(Required action) Give back, exactly as written, the lines from the beginning of the listing through the one that contains "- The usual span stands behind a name".

(Material provided)
######

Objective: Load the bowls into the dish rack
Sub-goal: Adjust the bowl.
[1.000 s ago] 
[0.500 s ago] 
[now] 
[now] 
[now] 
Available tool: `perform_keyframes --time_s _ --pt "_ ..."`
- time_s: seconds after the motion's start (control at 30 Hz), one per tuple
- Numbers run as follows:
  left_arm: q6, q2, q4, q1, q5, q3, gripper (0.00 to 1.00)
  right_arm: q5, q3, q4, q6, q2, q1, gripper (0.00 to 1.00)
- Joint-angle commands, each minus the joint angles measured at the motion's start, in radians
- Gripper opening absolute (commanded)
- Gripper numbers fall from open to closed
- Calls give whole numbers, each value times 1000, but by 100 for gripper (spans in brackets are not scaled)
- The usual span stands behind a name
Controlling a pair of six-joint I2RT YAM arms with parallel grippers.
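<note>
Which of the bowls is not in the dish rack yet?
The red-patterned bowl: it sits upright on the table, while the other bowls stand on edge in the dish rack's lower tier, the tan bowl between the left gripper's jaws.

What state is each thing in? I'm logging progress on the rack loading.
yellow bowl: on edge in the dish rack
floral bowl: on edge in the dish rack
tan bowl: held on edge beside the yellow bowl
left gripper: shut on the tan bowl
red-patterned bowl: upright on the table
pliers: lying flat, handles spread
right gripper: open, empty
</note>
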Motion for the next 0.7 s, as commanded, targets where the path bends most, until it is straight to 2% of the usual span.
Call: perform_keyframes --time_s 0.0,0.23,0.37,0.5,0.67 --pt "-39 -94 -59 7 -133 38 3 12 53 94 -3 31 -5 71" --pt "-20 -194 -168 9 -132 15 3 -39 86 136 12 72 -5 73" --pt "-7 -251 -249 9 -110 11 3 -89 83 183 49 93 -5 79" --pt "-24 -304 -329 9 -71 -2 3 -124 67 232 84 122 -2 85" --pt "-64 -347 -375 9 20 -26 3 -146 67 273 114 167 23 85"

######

(Output)
Objective: Load the bowls into the dish rack
Sub-goal: Adjust the bowl.
[1.000 s ago] 
[0.500 s ago] 
[now] 
[now] 
[now] 
Available tool: `perform_keyframes --time_s _ --pt "_ ..."`
- time_s: seconds after the motion's start (control at 30 Hz), one per tuple
- Numbers run as follows:
  left_arm: q6, q2, q4, q1, q5, q3, gripper (0.00 to 1.00)
  right_arm: q5, q3, q4, q6, q2, q1, gripper (0.00 to 1.00)
- Joint-angle commands, each minus the joint angles measured at the motion's start, in radians
- Gripper opening absolute (commanded)
- Gripper numbers fall from open to closed
- Calls give whole numbers, each value times 1000, but by 100 for gripper (spans in brackets are not scaled)
- The usual span stands behind a name

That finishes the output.